**Task prompt**. Beginning with the line that contains "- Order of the" in the material below, print each line exactly until the line that contains "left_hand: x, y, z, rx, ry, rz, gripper" has been printed, then stop.

**Exercise data**.
=== Section Start ===

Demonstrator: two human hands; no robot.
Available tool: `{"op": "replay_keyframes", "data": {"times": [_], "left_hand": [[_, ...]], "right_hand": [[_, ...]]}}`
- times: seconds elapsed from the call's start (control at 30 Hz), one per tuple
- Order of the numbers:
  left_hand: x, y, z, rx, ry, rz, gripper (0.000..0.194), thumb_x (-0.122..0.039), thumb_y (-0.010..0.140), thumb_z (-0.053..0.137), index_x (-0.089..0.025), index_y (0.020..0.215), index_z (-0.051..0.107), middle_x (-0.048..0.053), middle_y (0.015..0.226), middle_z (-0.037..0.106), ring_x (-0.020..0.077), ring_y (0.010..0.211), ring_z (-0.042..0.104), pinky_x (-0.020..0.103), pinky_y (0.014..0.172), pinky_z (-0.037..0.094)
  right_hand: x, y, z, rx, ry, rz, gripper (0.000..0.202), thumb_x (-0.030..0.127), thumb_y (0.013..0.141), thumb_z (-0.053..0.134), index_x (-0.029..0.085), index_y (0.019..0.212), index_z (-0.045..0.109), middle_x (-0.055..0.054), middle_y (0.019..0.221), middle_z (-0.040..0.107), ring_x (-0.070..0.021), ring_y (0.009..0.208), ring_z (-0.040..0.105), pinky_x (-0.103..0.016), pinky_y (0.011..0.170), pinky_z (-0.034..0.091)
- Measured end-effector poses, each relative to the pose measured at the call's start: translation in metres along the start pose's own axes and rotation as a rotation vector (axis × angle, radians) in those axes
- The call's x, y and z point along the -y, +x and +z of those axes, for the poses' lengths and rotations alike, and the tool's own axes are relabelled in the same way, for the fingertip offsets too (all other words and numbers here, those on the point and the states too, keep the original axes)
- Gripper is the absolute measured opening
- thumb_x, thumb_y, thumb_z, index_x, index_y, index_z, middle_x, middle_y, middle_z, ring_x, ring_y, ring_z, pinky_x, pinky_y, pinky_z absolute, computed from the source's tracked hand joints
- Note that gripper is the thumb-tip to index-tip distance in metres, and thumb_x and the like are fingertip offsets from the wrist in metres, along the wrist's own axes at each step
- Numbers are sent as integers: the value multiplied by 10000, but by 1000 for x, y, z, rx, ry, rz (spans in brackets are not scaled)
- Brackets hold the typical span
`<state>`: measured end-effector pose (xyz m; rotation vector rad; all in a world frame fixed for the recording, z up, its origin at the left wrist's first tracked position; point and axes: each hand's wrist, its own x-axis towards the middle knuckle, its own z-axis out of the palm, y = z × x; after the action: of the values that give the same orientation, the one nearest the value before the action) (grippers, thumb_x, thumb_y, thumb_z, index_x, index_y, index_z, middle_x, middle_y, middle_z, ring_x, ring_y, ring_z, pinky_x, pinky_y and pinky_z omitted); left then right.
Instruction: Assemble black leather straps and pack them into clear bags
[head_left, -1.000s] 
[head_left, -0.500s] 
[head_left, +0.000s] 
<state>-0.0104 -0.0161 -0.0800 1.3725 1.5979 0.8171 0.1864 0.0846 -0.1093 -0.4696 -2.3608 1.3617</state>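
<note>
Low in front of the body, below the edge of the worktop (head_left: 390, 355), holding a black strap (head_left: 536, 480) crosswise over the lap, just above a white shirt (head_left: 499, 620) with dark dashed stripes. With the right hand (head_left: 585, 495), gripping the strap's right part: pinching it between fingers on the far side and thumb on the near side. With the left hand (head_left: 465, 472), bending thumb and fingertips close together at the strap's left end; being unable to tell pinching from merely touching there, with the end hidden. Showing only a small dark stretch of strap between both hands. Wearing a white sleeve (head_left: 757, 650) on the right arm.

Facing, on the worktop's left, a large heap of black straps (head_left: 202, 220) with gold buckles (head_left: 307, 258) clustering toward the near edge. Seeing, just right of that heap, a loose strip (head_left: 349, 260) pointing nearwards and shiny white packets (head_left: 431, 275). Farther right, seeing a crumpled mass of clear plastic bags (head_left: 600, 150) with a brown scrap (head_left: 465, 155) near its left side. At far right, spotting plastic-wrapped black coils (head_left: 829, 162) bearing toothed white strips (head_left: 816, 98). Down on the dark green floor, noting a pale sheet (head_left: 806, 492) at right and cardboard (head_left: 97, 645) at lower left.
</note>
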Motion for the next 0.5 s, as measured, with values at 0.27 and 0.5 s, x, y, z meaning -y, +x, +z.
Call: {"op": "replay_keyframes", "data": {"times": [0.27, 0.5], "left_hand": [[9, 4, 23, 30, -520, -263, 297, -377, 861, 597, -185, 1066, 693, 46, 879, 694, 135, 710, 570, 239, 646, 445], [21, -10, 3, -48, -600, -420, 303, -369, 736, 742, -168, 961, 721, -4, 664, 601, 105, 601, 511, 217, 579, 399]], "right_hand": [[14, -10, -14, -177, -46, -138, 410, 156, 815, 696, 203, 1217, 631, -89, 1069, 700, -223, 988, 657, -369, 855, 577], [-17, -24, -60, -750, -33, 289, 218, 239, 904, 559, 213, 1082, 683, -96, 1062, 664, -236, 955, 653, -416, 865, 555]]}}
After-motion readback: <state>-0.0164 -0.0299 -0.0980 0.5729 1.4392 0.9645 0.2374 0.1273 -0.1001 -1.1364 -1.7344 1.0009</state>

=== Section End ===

**Written response**.
- Order of the numbers:
  left_hand: x, y, z, rx, ry, rz, gripper (0.000..0.194), thumb_x (-0.122..0.039), thumb_y (-0.010..0.140), thumb_z (-0.053..0.137), index_x (-0.089..0.025), index_y (0.020..0.215), index_z (-0.051..0.107), middle_x (-0.048..0.053), middle_y (0.015..0.226), middle_z (-0.037..0.106), ring_x (-0.020..0.077), ring_y (0.010..0.211), ring_z (-0.042..0.104), pinky_x (-0.020..0.103), pinky_y (0.014..0.172), pinky_z (-0.037..0.094)

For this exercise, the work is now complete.